A round from an AK had also ripped through the muscle mass on his thigh, like a butcher’s knife slicing open a side of beef. He was losing blood fast. Reg 2 started to cavity-pack the wound.
The downside of Glen still breathing was that we couldn’t shut him up. Over and over he groaned, ‘What’s it like? What’s it like?’
I looked down at him. He was covered in sweat, and the dust had caked onto his face. ‘Shut the fuck up,’ I said. ‘It’s nothing, we’ll fix it.’ You should never let a casualty see you looking concerned.
Sarah was several paces behind me, watching the route we had just taken, weapon out. I half whispered, half shouted, ‘Sarah! Come here!’
She moved towards me. I said, ‘Put the heel of your hand over this hole when I take mine off, OK?’
He was losing consciousness. Close to his ear, I said, ‘It’s OK, you can speak to me now.’ There was no response. ‘Oi, come on, speak to me, you fucker!’ I pulled on his sideburns. Nothing.
I pulled up the left sleeve of his coveralls to expose the six-inch band of tubigrip on his forearm. Underneath that was the catheter, already inserted in a vein before we left Delhi. You’d have to be mad not to; a bit of anti-coagulant in the catheter to stop the blood from clotting and it will last for a good twenty-four hours. You are a bit sore afterwards, but it will save your life. It’s hard to get a vein up to insert a catheter once you’ve lost fluid, especially under fire and in darkness.
Reg 2 had nearly finished packing the thigh wound. It would have been no good just piling bandages on top, because the muscle underneath was still going to bleed. You have to really pack the cavity, keeping direct pressure on the wound, and that, in turn, will stop the bleeding. That done, he now needed fluid.
Glen’s breathing was very rapid and shallow, which wasn’t a good sign. I felt the pulse on his neck; same problem there. His heart was working overtime to circulate what fluid was left around his body.
Shots were now being fired at us from about a hundred metres away but all my attention was focused on Glen.
Reg 2 shouted at Sarah. ‘Watch him and tell us if his breathing starts to slow down. Got it?’ She nodded and started to take notice.

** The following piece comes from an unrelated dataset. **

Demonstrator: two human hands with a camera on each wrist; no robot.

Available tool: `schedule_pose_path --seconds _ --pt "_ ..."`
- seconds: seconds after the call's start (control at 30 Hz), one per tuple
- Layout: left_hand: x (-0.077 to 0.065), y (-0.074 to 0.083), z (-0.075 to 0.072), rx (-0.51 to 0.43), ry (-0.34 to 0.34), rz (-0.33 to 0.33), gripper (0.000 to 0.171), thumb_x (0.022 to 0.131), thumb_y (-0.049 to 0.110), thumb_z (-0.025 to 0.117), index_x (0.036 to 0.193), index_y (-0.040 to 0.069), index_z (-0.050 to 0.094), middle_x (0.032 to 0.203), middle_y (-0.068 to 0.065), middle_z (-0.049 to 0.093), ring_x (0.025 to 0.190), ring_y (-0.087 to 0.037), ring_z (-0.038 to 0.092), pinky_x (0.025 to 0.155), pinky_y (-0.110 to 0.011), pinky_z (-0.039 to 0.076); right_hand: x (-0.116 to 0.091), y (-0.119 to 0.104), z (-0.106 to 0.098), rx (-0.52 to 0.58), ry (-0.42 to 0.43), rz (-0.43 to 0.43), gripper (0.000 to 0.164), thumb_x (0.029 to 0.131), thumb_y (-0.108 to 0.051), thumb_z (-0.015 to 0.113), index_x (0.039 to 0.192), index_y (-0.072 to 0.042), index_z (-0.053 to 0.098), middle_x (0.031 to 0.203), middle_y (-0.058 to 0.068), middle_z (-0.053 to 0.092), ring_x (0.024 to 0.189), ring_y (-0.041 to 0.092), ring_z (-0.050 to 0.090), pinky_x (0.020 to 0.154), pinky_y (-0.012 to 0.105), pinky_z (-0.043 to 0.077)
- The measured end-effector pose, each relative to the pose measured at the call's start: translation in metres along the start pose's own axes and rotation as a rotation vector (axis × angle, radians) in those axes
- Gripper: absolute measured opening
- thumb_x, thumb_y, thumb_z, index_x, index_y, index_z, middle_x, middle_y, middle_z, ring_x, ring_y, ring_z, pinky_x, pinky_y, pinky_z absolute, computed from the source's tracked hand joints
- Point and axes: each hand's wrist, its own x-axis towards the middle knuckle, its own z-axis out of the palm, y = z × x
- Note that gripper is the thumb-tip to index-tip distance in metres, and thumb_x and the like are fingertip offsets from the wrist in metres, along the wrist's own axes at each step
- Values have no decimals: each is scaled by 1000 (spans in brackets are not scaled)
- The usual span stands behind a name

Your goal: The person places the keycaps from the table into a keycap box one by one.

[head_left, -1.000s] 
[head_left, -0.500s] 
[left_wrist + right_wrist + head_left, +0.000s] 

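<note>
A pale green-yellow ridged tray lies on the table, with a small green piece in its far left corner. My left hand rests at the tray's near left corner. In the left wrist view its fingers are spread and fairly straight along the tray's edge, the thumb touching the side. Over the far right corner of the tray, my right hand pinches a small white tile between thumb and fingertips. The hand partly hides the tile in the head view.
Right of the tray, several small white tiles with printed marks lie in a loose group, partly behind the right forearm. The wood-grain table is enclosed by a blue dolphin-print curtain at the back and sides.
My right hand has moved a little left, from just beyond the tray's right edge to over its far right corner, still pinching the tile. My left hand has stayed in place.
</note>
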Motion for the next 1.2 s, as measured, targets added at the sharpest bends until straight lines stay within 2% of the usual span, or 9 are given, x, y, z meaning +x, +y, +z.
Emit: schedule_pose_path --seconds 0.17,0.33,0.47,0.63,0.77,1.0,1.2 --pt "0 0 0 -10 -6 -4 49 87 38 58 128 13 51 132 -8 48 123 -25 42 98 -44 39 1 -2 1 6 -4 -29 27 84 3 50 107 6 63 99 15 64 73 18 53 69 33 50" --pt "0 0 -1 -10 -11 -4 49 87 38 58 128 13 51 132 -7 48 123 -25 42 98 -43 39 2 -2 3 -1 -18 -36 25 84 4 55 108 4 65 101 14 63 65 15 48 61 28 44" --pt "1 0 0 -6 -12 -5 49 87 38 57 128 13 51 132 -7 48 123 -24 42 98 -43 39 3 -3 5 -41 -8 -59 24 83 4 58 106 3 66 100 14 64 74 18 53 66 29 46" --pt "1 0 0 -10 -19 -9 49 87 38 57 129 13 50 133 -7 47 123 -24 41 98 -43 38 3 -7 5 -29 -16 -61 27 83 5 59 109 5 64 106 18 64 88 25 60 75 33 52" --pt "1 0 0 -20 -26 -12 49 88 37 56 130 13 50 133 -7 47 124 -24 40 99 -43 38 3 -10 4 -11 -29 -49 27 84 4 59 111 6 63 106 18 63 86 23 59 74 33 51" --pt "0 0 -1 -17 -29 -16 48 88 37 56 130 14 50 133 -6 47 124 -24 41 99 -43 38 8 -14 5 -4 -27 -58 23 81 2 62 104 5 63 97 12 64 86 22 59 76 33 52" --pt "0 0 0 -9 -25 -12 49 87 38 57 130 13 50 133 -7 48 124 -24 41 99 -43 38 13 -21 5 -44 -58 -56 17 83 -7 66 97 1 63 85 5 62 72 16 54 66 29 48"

I pulled the plasma expander from his belt kit, a clear-plastic half-litre container shaped like a washing-up-liquid bottle. I ripped it out of its Israeli plastic wrapper and threw that on the ground. I bit off the little cap that kept the neck of the bottle sterile. Fuck hygiene – infections could be sorted out in hospital. Let’s keep him alive so he can get to one first.
By now I also had his IV set out of its protective plastic coating, and was biting off the cap to the spearhead connector and jabbing it into the self-sealing neck of the bottle. I undid the screw clamp, took off the end cap and watched as the fluid ran through the line. I heard it splash onto Glen’s face. He didn’t react. Bad sign. Rolling the screw clamp on to stop the flow, I wasn’t concerned about air bubbles in the line; a small amount doesn’t matter – certainly not in these circumstances. Let’s just get the fluid in.

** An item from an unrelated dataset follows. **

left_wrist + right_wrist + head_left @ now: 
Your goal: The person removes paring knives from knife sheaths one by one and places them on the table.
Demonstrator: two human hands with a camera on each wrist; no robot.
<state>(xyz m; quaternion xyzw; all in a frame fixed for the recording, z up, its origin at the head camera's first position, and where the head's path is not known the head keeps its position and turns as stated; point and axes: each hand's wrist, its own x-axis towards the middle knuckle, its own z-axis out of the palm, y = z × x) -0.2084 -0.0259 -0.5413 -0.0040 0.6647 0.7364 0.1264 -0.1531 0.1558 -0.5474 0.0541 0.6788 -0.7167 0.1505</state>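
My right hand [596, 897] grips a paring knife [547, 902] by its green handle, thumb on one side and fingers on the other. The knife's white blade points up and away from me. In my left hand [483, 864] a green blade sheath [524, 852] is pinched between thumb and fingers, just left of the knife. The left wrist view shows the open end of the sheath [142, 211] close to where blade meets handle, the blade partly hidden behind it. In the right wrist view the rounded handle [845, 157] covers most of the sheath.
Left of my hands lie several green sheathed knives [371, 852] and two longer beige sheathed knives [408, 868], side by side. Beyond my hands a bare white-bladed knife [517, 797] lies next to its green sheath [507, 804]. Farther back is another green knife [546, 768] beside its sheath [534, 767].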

There was more gunfire from the target area, too close for comfort, and for the first time since we’d been in the trees our blokes fired back. The Syrians had found us.

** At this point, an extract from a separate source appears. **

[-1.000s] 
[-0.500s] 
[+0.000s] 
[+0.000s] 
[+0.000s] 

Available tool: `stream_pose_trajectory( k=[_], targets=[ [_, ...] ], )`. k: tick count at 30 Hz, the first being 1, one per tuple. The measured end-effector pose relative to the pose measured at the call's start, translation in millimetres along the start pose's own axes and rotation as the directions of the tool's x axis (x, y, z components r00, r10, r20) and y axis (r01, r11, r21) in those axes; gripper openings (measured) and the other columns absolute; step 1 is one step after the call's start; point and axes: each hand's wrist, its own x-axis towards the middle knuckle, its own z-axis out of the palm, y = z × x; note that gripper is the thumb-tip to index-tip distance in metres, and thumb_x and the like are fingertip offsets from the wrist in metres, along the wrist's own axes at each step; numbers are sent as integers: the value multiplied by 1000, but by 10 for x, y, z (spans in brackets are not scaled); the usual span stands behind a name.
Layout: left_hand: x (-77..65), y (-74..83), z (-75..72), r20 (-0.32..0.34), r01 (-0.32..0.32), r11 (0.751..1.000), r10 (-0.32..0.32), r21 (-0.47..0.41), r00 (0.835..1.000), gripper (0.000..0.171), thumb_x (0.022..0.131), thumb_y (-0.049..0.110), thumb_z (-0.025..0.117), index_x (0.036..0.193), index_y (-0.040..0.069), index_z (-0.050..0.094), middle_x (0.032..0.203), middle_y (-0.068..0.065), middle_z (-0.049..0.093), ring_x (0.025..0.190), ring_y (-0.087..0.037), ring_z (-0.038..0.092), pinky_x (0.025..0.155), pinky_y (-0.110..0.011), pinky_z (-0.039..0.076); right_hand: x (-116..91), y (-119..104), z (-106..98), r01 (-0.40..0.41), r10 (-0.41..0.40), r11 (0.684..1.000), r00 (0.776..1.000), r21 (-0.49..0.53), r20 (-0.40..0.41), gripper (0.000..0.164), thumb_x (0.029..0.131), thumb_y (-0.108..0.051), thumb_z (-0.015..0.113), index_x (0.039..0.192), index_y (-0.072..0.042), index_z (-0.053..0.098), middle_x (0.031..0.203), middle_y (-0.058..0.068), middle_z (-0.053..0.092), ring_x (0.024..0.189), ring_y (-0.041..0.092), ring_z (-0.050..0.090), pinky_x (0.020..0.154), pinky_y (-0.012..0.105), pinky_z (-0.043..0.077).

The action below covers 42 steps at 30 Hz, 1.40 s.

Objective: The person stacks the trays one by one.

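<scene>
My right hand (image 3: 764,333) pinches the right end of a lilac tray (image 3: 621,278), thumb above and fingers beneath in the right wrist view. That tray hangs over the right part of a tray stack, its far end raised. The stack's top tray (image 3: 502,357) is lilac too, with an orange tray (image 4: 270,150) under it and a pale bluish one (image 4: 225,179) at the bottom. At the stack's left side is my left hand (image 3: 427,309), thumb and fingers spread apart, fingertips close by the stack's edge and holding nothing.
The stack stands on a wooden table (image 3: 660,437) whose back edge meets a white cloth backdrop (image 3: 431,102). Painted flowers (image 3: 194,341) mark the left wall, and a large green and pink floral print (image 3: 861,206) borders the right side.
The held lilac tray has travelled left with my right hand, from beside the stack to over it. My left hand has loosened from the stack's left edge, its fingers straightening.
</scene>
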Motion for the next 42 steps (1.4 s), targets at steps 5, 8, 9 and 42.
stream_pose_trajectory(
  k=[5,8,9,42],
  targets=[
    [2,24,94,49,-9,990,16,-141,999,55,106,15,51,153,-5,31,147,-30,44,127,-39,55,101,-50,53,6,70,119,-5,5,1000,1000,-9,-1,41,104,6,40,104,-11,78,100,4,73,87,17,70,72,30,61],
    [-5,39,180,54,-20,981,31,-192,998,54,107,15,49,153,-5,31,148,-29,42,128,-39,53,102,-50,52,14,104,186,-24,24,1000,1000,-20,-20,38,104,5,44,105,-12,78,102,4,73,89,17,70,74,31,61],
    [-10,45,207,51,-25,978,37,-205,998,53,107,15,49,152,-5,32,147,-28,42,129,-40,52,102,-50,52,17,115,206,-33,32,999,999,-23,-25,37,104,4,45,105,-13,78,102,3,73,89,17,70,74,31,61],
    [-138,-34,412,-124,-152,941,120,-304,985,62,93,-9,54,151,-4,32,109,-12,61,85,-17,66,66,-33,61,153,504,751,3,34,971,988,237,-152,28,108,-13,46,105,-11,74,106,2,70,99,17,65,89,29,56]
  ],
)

Reg 1 was still in command. He was down at the tree line waiting for us to sort Glen out. ‘How much longer up there?’
Reg 2 called back. ‘Two minutes, mate, two minutes. I need your fluids.’ As he jumped up with his weapon to collect the kit I unscrewed the end cap of the catheter and screwed the IV set into it.
Sarah was still plugging the hole. I could hear her breathing quickly in my ear as she leant over Glen. ‘Nick, listen to me. Let’s leave them to it, let’s go.’